When Mr. Ngugi returned home from Alliance for the first time, he found that his home settlement had been destroyed, its population herded into a so-called protected village set up by the British authorities to cement control of their colonial subjects.
“The hedge of ashy leaves that we planted looks the same, but beyond it our homestead is a rubble of burned dry mud, splinters of wood, and grass,” he wrote in a memoir, “In the House of the Interpreter,” published in 2012. “My mother’s hut and my brother’s house on stilts have been razed to the ground. My home, from where I set out for Alliance three months ago, is no more.”

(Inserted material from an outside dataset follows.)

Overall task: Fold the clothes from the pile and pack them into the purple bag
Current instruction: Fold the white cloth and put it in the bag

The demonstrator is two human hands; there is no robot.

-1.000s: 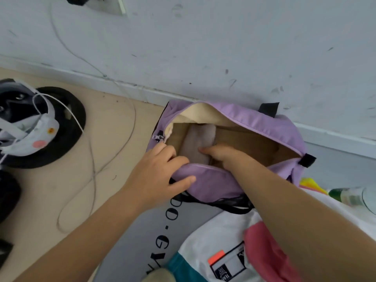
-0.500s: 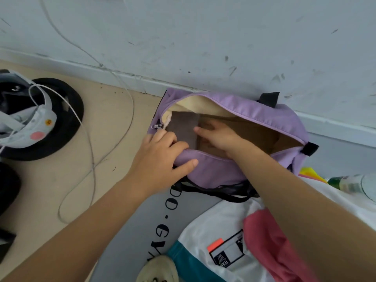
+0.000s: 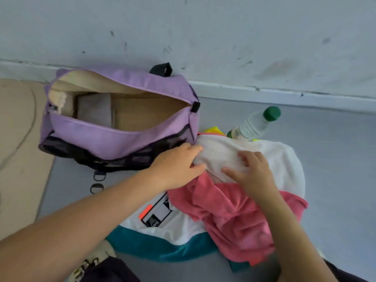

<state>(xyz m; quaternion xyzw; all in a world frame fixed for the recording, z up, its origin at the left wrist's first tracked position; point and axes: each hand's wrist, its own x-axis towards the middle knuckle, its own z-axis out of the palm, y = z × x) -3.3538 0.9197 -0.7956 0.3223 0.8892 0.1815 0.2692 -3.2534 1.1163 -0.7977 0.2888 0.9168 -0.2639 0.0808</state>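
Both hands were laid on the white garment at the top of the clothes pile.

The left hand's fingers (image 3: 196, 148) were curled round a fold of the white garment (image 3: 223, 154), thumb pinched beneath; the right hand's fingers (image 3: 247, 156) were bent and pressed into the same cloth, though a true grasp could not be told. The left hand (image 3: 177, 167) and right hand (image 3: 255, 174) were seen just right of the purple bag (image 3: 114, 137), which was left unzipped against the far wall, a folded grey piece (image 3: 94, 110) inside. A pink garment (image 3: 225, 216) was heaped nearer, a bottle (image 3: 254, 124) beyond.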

But colonialism was only one part of his life’s trajectory, much of it set against a backdrop of violence. The experience of detention persuaded him to seek exile in 1982, first in Britain and later in the United States.
Enemies Within
But on his return to Kenya in 2004, he and his family were the victims of a nightmarish attack. Intruders broke into an apartment where they were staying, attacked Mr. Ngugi and raped his wife, Njeeri. That episode was most likely rooted in vengeance by his foes, but it also reflected the criminality that had flourished during Kenya’s corrupt independence.
“It wasn’t a simple robbery,” Mr. Ngugi told The Guardian in 2006. “It was political — whether by remnants of the old regime or part of the new state outside the main current. They hung around as though waiting for something, and the whole thing was meant to humiliate, if not eliminate, us.
Indeed, Mr. Ngugi’s work was heavily intertwined with the politics of the era, and his thinking about the far-reaching impact of imperialism on African sensibilities played a central role in a much broader debate. In 1986, he published a collection of essays, “Decolonizing the Mind,” which traced what he depicted as a corrosive colonial intent to supplant Indigenous languages with the language of the occupier so as to seal the mental subjugation of the colonized.
In 2023, Carey Baraka, a Kenyan writer who interviewed Mr. Ngugi for The Guardian, asked whether “Kenyan English or Nigerian English” had become “local languages.” Mr. Ngugi rejected the notion.
“It’s like the enslaved being happy that theirs is a local version of enslavement,” he replied. “English is not an African language. French is not. Spanish is not. Kenyan or Nigerian English is nonsense. That’s an example of normalized abnormality. The colonized trying to claim the colonizer’s language is the sign of the success of enslavement. It’s very embarrassing.”
Asked if there were such a thing as a “good colonialist,” he disputed the notion. “It doesn’t matter if you’re carrying a gun or a Bible, you are still a colonialist,” he said. “Of course I’d rather face the colonialist with the Bible than the one with the gun, but in the end, both the Bible carrier and the gun carrier are espousing the same thing.”
Mr. Ngugi was born on Jan. 5, 1938, in the Limuru district, north of Nairobi, the Kenyan capital, which was then under British colonial rule. He grew up in a large, rural family, the son of a polygamous father and his mother, third of four wives, Wanjiku wa Ngugi, who encouraged him to seek a good education.
During his early years, Kenya became convulsed by an uprising against colonialism that the British authorities labeled the Mau Mau revolt. Mr. Ngugi said the name was a misnomer designed to minimize and distract from the rebellion’s aims of securing land and freedom for the Kenyan people. The rebels’ true name, he said, was the Land and Freedom Army.